The Transfer From Digital to Physical Spaces
Still, worrying about screen time is a legitimate concern. If children’s noses are pressed against little rectangular screens all day, their mindscape will be flooded with artifacts from the media consumed on those screens. They aren’t outside, connecting with their local community in the form of people or nature. They’re narrowing themselves, honing themselves for participation in a digital world, rather than the physical one that represents a fuller reality.
But as AAP seems to better understand today, the real question we should be asking is not just, how long are they watching? But also, what are they seeing? How is it affecting them? How does what they see challenge their existing beliefs? What sort of cognitive loads and higher order thinking skills do they volunteer themselves for with their online behavior? Do we want them being told a story from a book, or creating their own story in an digital universe where they’re in control? Which one more naturally creates thinking habits and behavioral shifts and skill acquisition that they can transfer to the real world?
These kinds of questions are notoriously difficult to understand and measure; it’s much easier to reduce our metrics to the most convenient one we can find: the ticking of a clock. But ultimately, the central issue regarding screens and children is less about the time they spend with them and more about the purpose and nuance of their digital interactions. I have a nephew who would rather play Fortnite than speak to any member of his family, exert himself physically, or create something with his hands. That worries me. This, though, has less to do with digital media, and more to do with the addictive nature of a single media form. Video games are designed to please. Not all media works that way.
As a means of addressing these issues, many educators have already called for a shift from consumption to production in the digital space–i.e., watch less, create more, starting in classrooms. Helping children understand how to transfer thinking and ideas from digital to physical spaces might also be a useful development. The more users can take ideas gained from idea expression (that is to say, a medium) into their physical context (IRL, or ‘in real life’), the more rational all the screen time seems.
But the best test we might have to evaluate the ‘appropriateness’ for any child in any situation might be, with a book, an app, a poem or a video game: “What are you doing, and why?” Citizenship is citizenship; digital citizenship can be considered a template for IRL Citizenship. While screen time certainly matters, focusing only on time is like developing a literacy program that focuses only on ‘minutes read.’
What about:
“What are you reading, and why?”
“What will you do with this reading experience?”
“What is reading doing to and for you?”
“What should you read or do next as a result?”
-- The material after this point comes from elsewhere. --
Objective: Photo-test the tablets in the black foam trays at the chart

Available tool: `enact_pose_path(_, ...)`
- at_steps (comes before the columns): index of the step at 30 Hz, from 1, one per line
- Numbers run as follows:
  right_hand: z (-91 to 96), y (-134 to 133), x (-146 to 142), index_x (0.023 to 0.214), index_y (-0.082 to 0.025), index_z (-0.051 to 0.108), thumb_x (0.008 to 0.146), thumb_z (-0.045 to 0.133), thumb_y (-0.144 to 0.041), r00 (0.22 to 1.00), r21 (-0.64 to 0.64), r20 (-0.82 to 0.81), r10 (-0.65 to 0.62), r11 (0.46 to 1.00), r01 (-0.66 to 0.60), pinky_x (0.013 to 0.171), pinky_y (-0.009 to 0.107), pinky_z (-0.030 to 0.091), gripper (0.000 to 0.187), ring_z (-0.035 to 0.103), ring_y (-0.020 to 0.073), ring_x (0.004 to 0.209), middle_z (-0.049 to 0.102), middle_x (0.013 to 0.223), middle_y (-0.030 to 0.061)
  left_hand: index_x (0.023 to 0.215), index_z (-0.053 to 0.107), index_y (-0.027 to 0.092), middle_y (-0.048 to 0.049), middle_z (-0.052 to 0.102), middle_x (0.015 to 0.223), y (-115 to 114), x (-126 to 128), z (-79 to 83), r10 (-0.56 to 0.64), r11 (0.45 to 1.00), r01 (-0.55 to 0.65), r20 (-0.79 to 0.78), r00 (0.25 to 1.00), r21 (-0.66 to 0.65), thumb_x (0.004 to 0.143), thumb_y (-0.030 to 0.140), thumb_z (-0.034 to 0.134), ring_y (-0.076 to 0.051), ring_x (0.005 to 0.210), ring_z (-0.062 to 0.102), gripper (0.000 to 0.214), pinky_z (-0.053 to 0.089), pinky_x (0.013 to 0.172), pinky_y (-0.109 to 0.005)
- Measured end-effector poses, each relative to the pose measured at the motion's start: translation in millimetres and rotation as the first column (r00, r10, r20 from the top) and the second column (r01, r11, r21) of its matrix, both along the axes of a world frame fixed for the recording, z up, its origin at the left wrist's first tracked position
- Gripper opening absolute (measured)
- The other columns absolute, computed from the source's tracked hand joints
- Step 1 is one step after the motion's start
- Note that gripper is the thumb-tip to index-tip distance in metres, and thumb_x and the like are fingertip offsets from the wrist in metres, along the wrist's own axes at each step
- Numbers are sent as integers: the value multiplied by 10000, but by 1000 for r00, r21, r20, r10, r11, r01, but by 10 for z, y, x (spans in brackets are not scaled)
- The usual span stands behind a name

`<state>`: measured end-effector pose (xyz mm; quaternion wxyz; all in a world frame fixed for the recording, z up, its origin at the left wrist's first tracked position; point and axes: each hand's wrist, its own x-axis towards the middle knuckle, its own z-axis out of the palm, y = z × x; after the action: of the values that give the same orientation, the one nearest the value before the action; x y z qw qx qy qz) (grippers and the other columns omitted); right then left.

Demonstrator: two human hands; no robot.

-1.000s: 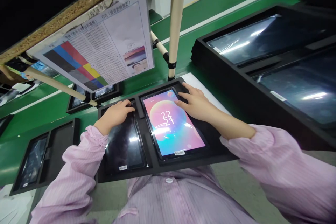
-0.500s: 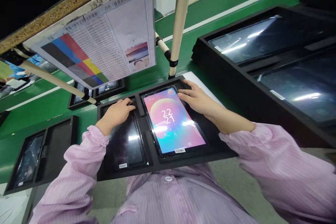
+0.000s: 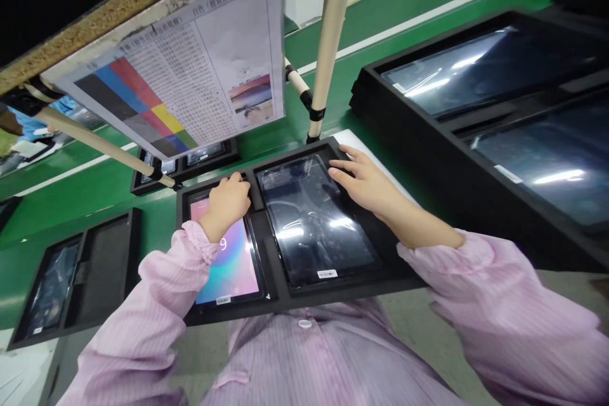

By modeling how and why people use digital media (e.g., to express ideas and connect with others), adults—parents, teachers, and family members alike—can help students think about the purpose of their behavior and the possibilities within their reach, and then consider those little glass interfaces in a more robust and authentic context. Then screen time becomes less of a problem, and more of a consumption strategy for a human being trying to understand the world.